What Is the Life-Cycle Hypothesis in Economics? (2024)
Top Articles
Get-FileHash (Microsoft.PowerShell.Utility) - PowerShell
5 Simple ways to Buy Ethereum in 2023 Credit card, Wire or Cash |
NOAA: National Oceanic & Atmospheric Administration hiring NOAA Commissioned Officer: Inter-Service Transfer in Spokane Valley, WA | LinkedIn
Joi Databas
Shoe Game Lit Svg
Avonlea Havanese
Star Sessions Imx
Big Spring Skip The Games
Green Bay Press Gazette Obituary
Vanadium Conan Exiles
Violent Night Showtimes Near Amc Fashion Valley 18
Anki Fsrs
12 Best Craigslist Apps for Android and iOS (2024)
Craigslist Greenville Craigslist
Cooking Fever Wiki
Simon Montefiore artikelen kopen?

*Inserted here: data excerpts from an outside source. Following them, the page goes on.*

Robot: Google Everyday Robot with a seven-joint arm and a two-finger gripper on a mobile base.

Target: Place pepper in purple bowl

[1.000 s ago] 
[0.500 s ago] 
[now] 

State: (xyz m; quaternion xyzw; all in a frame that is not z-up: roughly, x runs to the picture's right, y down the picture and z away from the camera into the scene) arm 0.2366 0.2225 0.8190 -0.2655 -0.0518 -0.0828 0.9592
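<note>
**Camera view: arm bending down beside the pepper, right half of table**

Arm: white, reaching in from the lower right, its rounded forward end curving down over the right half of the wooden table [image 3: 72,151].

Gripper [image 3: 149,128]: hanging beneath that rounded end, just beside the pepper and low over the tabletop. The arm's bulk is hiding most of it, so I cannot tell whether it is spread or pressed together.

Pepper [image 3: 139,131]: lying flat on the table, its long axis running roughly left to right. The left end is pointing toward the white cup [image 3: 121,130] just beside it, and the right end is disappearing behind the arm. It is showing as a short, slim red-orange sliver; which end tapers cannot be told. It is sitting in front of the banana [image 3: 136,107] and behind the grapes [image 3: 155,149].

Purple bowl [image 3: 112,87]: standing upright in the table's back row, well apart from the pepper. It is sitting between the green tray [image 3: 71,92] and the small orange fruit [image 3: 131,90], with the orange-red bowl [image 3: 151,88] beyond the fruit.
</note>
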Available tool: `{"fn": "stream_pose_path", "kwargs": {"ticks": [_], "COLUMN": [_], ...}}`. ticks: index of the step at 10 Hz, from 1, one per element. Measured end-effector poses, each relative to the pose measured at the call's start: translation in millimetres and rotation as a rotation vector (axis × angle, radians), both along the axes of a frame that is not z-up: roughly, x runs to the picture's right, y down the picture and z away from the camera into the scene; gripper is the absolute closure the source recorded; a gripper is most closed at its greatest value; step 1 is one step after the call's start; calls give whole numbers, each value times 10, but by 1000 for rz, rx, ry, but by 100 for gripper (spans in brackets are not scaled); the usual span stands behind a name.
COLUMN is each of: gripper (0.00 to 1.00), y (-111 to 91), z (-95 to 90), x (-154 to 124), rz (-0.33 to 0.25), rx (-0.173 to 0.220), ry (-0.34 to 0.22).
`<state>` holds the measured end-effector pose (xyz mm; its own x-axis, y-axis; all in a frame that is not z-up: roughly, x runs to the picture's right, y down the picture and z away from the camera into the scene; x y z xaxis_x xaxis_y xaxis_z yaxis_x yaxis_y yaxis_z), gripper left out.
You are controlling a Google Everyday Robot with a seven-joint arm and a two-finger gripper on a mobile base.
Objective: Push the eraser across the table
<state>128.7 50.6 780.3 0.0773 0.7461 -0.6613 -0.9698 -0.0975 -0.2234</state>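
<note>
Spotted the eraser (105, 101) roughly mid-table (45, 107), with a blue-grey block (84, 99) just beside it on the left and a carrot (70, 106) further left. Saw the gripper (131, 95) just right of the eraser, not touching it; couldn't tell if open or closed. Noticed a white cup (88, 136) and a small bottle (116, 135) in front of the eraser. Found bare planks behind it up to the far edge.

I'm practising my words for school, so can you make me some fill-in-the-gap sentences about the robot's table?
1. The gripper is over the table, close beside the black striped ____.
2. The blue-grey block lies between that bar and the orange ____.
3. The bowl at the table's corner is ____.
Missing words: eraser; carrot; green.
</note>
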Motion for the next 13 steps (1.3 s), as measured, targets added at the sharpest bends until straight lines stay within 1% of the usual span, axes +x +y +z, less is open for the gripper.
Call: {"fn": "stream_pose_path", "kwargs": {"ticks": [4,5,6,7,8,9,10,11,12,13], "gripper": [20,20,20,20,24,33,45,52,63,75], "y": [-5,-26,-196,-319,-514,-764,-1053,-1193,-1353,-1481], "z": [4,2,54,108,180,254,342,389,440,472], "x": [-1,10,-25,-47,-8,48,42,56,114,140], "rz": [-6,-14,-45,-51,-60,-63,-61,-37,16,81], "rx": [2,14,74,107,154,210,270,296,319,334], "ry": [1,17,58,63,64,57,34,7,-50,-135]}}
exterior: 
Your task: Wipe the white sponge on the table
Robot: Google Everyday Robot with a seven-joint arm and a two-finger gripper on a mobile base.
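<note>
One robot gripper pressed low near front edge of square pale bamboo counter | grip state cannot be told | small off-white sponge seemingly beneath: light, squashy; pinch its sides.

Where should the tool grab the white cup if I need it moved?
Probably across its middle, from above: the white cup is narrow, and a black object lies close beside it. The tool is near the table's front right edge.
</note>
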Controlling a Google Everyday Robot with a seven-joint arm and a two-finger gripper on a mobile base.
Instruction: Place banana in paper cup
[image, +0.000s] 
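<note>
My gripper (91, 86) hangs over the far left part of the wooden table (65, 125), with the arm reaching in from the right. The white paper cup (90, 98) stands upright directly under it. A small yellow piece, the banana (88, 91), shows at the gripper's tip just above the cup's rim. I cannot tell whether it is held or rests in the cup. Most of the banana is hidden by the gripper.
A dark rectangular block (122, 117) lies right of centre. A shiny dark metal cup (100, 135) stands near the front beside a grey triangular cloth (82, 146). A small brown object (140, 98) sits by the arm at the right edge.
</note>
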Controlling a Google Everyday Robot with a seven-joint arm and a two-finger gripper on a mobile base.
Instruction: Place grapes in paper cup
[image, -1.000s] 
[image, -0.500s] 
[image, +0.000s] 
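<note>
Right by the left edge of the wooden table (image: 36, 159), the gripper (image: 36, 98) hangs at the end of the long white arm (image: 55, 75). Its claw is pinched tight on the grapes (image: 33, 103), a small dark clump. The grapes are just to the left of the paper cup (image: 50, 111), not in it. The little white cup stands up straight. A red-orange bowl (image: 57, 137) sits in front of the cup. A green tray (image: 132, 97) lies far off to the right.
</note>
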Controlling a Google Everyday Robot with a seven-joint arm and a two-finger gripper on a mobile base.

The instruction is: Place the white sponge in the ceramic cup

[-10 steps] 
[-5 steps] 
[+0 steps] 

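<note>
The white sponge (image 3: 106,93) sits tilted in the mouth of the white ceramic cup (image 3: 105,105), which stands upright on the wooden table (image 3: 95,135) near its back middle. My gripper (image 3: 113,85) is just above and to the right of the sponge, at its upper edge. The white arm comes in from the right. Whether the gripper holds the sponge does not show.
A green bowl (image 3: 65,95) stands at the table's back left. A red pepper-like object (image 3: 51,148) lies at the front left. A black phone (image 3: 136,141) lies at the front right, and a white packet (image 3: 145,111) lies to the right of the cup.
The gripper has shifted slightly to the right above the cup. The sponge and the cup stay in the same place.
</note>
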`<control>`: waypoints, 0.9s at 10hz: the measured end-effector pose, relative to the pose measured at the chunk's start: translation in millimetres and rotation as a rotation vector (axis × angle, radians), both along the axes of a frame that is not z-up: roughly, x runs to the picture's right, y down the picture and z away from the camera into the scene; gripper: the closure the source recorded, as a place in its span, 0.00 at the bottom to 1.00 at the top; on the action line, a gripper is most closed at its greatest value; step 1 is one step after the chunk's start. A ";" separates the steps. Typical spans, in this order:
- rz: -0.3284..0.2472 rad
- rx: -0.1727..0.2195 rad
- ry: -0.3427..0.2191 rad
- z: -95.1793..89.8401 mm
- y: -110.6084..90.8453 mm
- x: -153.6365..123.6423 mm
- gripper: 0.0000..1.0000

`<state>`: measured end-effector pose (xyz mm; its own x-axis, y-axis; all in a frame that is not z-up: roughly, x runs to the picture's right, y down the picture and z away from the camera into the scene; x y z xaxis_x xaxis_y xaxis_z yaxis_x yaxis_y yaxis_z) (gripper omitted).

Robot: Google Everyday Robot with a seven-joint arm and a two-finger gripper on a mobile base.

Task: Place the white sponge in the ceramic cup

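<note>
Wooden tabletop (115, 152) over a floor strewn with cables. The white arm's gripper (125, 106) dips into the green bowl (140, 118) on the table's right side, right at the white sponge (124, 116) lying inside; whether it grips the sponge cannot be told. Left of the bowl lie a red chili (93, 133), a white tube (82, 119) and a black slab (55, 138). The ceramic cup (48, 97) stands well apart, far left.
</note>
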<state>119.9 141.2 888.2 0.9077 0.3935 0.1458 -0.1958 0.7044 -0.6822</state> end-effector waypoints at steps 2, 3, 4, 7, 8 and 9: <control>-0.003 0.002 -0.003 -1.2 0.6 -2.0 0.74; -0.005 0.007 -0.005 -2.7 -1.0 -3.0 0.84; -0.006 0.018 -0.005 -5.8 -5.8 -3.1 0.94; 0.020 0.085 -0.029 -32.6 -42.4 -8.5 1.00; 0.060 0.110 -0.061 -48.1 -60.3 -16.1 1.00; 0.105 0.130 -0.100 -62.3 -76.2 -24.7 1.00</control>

Alle artikelen online
3476405416
Gopher Hockey Forum
Loft Stores Near Me
Best Mechanics Near You - Brake Masters Auto Repair Shops
Ahn Waterworks Urgent Care
Somewhere In Queens Showtimes Near The Maple Theater
Bjerrum difference plots - Big Chemical Encyclopedia
R. Kelly Net Worth 2024: The King Of R&B's Rise And Fall
Form F-1 - Registration statement for certain foreign private issuers
3 2Nd Ave
Construction Management Jumpstart 3Rd Edition Pdf Free Download
Craigslist Hunting Land For Lease In Ga
FAQ's - KidCheck
Our Leadership
Stouffville Tribune (Stouffville, ON), March 27, 1947, p. 1
My Dog Ate A 5Mg Flexeril
Nextdoor Myvidster
Bratislava | Location, Map, History, Culture, & Facts
October 31St Weather
About :: Town Of Saugerties
5 Tips To Throw A Fun Halloween Party For Adults
Blackstone Launchpad Ucf
Advance Auto.parts Near Me
All Weapon Perks and Status Effects - Conan Exiles | Game...
Unlock The Secrets Of "Skip The Game" Greensboro North Carolina
Booknet.com Contract Marriage 2
Gander Mountain Mastercard Login
Page 5747 – Christianity Today
Naomi Soraya Zelda
Craigslist Anc Ak
Evil Dead Rise - Everything You Need To Know
Google Flights Missoula
Research Tome Neltharus
David Turner Evangelist Net Worth
Peugeot-dealer Hedin Automotive: alles onder één dak | Hedin
Ippa 番号
Latest Posts
Article information

Author: Carmelo Roob

Last Updated:

Views: 6529

Rating: 4.4 / 5 (45 voted)

Reviews: 92% of readers found this page helpful

Author information

Name: Carmelo Roob

Birthday: 1995-01-09

Address: Apt. 915 481 Sipes Cliff, New Gonzalobury, CO 80176

Phone: +6773780339780

Job: Sales Executive

Hobby: Gaming, Jogging, Rugby, Video gaming, Handball, Ice skating, Web surfing

Introduction: My name is Carmelo Roob, I am a modern, handsome, delightful, comfortable, attractive, vast, good person who loves writing and wants to share my knowledge and understanding with you.